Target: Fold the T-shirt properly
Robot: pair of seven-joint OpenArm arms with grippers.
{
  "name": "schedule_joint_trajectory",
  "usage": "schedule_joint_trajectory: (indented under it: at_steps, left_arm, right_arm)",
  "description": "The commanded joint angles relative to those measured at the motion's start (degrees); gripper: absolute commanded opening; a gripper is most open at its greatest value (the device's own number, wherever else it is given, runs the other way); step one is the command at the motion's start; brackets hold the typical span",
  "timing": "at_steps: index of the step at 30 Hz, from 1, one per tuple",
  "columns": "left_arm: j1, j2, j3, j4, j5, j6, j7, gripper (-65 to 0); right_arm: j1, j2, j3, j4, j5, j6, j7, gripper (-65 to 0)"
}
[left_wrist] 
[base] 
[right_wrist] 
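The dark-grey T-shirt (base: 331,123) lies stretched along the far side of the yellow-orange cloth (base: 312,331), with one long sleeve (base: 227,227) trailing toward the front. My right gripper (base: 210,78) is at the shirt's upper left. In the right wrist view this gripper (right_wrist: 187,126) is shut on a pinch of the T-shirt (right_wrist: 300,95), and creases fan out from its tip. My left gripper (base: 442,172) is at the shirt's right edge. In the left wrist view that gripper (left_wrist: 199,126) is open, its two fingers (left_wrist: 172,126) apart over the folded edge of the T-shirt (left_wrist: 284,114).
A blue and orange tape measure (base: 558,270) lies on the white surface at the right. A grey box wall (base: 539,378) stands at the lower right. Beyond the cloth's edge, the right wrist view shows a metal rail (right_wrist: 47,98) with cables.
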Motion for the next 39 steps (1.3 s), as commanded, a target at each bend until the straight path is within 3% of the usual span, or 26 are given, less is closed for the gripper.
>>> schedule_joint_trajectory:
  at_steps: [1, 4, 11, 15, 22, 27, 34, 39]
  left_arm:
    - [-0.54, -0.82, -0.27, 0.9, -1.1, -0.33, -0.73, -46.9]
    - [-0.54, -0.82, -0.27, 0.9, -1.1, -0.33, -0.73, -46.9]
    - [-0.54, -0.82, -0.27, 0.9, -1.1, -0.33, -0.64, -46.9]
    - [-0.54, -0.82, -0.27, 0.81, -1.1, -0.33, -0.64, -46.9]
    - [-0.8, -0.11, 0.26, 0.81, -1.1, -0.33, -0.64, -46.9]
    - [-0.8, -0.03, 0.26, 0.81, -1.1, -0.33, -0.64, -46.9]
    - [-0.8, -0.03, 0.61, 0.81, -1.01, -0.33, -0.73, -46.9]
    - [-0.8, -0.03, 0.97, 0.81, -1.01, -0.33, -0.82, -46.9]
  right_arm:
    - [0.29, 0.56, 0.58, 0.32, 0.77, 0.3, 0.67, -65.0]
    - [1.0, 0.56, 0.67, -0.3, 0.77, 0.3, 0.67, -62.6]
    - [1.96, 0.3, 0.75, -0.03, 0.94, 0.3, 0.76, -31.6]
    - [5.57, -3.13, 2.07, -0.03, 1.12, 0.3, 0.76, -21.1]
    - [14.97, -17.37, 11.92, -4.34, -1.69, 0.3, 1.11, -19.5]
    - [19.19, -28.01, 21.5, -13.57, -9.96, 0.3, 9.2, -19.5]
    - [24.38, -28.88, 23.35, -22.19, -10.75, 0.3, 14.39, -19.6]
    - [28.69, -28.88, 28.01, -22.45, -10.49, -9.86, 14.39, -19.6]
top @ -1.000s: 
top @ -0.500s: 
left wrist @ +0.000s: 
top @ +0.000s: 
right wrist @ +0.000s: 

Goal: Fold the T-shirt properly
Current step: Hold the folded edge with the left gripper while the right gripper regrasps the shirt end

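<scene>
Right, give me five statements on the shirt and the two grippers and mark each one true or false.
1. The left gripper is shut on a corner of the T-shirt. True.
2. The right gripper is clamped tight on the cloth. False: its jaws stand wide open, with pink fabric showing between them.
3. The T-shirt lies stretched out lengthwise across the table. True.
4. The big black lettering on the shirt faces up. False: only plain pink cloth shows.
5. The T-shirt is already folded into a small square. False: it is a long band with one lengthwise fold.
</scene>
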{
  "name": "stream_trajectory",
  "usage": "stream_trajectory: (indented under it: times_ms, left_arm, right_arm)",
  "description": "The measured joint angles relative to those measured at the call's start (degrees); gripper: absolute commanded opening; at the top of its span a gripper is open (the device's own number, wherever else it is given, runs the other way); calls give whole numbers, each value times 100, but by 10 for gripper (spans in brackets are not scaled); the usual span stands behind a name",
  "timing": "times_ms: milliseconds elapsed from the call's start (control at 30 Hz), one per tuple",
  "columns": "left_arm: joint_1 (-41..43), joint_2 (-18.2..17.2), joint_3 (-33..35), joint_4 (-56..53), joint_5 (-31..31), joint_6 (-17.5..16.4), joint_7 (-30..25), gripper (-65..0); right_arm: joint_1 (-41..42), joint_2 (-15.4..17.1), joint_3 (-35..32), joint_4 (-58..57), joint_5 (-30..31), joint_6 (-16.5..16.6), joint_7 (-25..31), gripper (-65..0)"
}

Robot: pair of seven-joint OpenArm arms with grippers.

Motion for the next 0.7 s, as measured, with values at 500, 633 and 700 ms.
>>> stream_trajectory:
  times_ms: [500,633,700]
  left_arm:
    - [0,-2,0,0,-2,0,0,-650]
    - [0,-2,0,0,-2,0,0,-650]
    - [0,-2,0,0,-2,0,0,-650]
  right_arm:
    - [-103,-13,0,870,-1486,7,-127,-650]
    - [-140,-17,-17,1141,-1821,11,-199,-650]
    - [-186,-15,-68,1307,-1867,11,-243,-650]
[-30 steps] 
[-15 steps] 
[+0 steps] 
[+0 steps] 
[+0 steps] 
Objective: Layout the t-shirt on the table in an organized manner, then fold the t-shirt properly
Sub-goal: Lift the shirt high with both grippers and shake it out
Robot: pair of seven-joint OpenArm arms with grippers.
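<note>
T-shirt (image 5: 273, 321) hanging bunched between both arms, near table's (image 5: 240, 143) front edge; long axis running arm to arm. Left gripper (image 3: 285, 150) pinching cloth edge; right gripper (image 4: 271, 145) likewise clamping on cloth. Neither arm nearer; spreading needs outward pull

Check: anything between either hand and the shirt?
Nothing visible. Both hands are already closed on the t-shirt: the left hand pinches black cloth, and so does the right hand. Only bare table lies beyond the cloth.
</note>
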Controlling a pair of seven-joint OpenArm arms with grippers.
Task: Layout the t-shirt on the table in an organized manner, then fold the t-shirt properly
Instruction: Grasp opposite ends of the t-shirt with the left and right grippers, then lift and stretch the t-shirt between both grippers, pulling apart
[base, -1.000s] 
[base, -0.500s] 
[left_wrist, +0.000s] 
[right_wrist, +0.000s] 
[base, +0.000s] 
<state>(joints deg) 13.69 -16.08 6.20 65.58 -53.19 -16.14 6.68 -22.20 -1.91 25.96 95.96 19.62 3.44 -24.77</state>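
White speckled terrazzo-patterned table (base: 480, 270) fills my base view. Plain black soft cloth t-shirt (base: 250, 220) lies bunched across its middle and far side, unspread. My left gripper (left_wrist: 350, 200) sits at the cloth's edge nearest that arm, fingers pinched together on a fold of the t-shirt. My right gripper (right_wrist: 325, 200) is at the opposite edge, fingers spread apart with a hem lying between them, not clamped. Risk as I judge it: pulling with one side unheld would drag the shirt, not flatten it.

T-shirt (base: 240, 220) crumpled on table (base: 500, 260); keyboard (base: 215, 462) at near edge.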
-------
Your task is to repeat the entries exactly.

Target: Fold the T-shirt properly
Robot: pair of seven-joint OpenArm arms with grippers.
{
  "name": "schedule_joint_trajectory",
  "usage": "schedule_joint_trajectory: (indented under it: at_steps, left_arm, right_arm)",
  "description": "The commanded joint angles relative to those measured at the motion's start (degrees); gripper: absolute commanded opening; a gripper is most open at its greatest value (the device's own number, wherever else it is given, runs the other way); step one is the command at the motion's start; brackets hold the typical span",
  "timing": "at_steps: index of the step at 30 Hz, from 1, one per tuple",
  "columns": "left_arm: j1, j2, j3, j4, j5, j6, j7, gripper (-65 to 0); right_arm: j1, j2, j3, j4, j5, j6, j7, gripper (-65 to 0)"
}
[left_wrist] 
[base] 
[right_wrist] 
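The dark-grey T-shirt (base: 331,123) lies stretched along the far side of the yellow-orange cloth (base: 312,331), with one long sleeve (base: 227,227) trailing toward the front. My right gripper (base: 210,78) is at the shirt's upper left. In the right wrist view this gripper (right_wrist: 187,126) is shut on a pinch of the T-shirt (right_wrist: 300,95), and creases fan out from its tip. My left gripper (base: 442,172) is at the shirt's right edge. In the left wrist view that gripper (left_wrist: 199,126) is open, its two fingers (left_wrist: 172,126) apart over the folded edge of the T-shirt (left_wrist: 284,114).
A blue and orange tape measure (base: 558,270) lies on the white surface at the right. A grey box wall (base: 539,378) stands at the lower right. Beyond the cloth's edge, the right wrist view shows a metal rail (right_wrist: 47,98) with cables.
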Motion for the next 39 steps (1.3 s), as commanded, a target at each bend until the straight path is within 3% of the usual span, or 26 are given, less is closed for the gripper.
>>> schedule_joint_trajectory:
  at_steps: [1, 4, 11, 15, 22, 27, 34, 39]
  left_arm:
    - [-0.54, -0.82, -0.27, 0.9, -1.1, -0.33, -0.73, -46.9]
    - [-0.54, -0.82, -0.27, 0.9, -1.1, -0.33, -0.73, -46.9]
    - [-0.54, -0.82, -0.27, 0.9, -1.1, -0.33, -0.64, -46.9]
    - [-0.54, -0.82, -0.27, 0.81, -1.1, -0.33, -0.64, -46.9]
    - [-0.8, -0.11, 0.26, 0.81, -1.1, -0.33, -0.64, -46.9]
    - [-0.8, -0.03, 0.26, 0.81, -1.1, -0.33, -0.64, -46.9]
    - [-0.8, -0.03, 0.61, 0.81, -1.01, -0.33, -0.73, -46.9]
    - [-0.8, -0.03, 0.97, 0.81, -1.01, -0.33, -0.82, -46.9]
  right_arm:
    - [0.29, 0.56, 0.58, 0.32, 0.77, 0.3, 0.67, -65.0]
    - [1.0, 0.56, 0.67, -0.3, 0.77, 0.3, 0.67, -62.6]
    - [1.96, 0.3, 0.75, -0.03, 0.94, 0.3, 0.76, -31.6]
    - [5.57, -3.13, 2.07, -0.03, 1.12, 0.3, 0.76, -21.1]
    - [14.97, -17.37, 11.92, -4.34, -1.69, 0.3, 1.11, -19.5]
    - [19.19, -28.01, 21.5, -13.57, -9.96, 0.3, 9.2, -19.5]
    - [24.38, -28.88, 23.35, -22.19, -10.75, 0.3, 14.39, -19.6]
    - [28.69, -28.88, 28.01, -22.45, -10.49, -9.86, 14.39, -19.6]
top @ -1.000s: 
top @ -0.500s: 
left wrist @ +0.000s: 
top @ +0.000s: 
right wrist @ +0.000s: 

Goal: Fold the T-shirt properly
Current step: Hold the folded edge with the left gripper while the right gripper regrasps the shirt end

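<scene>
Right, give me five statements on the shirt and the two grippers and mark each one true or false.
1. The left gripper is shut on a corner of the T-shirt. True.
2. The right gripper is clamped tight on the cloth. False: its jaws stand wide open, with pink fabric showing between them.
3. The T-shirt lies stretched out lengthwise across the table. True.
4. The big black lettering on the shirt faces up. False: only plain pink cloth shows.
5. The T-shirt is already folded into a small square. False: it is a long band with one lengthwise fold.
</scene>
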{
  "name": "stream_trajectory",
  "usage": "stream_trajectory: (indented under it: times_ms, left_arm, right_arm)",
  "description": "The measured joint angles relative to those measured at the call's start (degrees); gripper: absolute commanded opening; at the top of its span a gripper is open (the device's own number, wherever else it is given, runs the other way); calls give whole numbers, each value times 100, but by 10 for gripper (spans in brackets are not scaled); the usual span stands behind a name",
  "timing": "times_ms: milliseconds elapsed from the call's start (control at 30 Hz), one per tuple",
  "columns": "left_arm: joint_1 (-41..43), joint_2 (-18.2..17.2), joint_3 (-33..35), joint_4 (-56..53), joint_5 (-31..31), joint_6 (-17.5..16.4), joint_7 (-30..25), gripper (-65..0); right_arm: joint_1 (-41..42), joint_2 (-15.4..17.1), joint_3 (-35..32), joint_4 (-58..57), joint_5 (-30..31), joint_6 (-16.5..16.6), joint_7 (-25..31), gripper (-65..0)"
}

Robot: pair of seven-joint OpenArm arms with grippers.

Motion for the next 0.7 s, as measured, with values at 500, 633 and 700 ms.
>>> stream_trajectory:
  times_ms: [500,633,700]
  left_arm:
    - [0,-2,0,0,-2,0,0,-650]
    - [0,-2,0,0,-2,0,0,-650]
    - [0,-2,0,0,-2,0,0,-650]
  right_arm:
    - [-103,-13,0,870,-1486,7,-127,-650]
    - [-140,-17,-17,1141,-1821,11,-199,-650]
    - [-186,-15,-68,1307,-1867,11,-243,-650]
[-30 steps] 
[-15 steps] 
[+0 steps] 
[+0 steps] 
[+0 steps] 
Objective: Layout the t-shirt on the table in an organized manner, then fold the t-shirt properly
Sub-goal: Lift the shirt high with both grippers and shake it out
Robot: pair of seven-joint OpenArm arms with grippers.
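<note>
T-shirt (image 5: 273, 321) hanging bunched between both arms, near table's (image 5: 240, 143) front edge; long axis running arm to arm. Left gripper (image 3: 285, 150) pinching cloth edge; right gripper (image 4: 271, 145) likewise clamping on cloth. Neither arm nearer; spreading needs outward pull

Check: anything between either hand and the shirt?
Nothing visible. Both hands are already closed on the t-shirt: the left hand pinches black cloth, and so does the right hand. Only bare table lies beyond the cloth.
</note>
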Controlling a pair of seven-joint OpenArm arms with grippers.
Task: Layout the t-shirt on the table in an organized manner, then fold the t-shirt properly
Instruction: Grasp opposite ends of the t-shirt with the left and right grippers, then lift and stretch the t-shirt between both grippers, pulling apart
[base, -1.000s] 
[base, -0.500s] 
[left_wrist, +0.000s] 
[right_wrist, +0.000s] 
[base, +0.000s] 
<state>(joints deg) 13.69 -16.08 6.20 65.58 -53.19 -16.14 6.68 -22.20 -1.91 25.96 95.96 19.62 3.44 -24.77</state>
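White speckled terrazzo-patterned table (base: 480, 270) fills my base view. Plain black soft cloth t-shirt (base: 250, 220) lies bunched across its middle and far side, unspread. My left gripper (left_wrist: 350, 200) sits at the cloth's edge nearest that arm, fingers pinched together on a fold of the t-shirt. My right gripper (right_wrist: 325, 200) is at the opposite edge, fingers spread apart with a hem lying between them, not clamped. Risk as I judge it: pulling with one side unheld would drag the shirt, not flatten it.

T-shirt (base: 240, 220) crumpled on table (base: 500, 260); keyboard (base: 215, 462) at near edge.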

The exercise ends with this answer.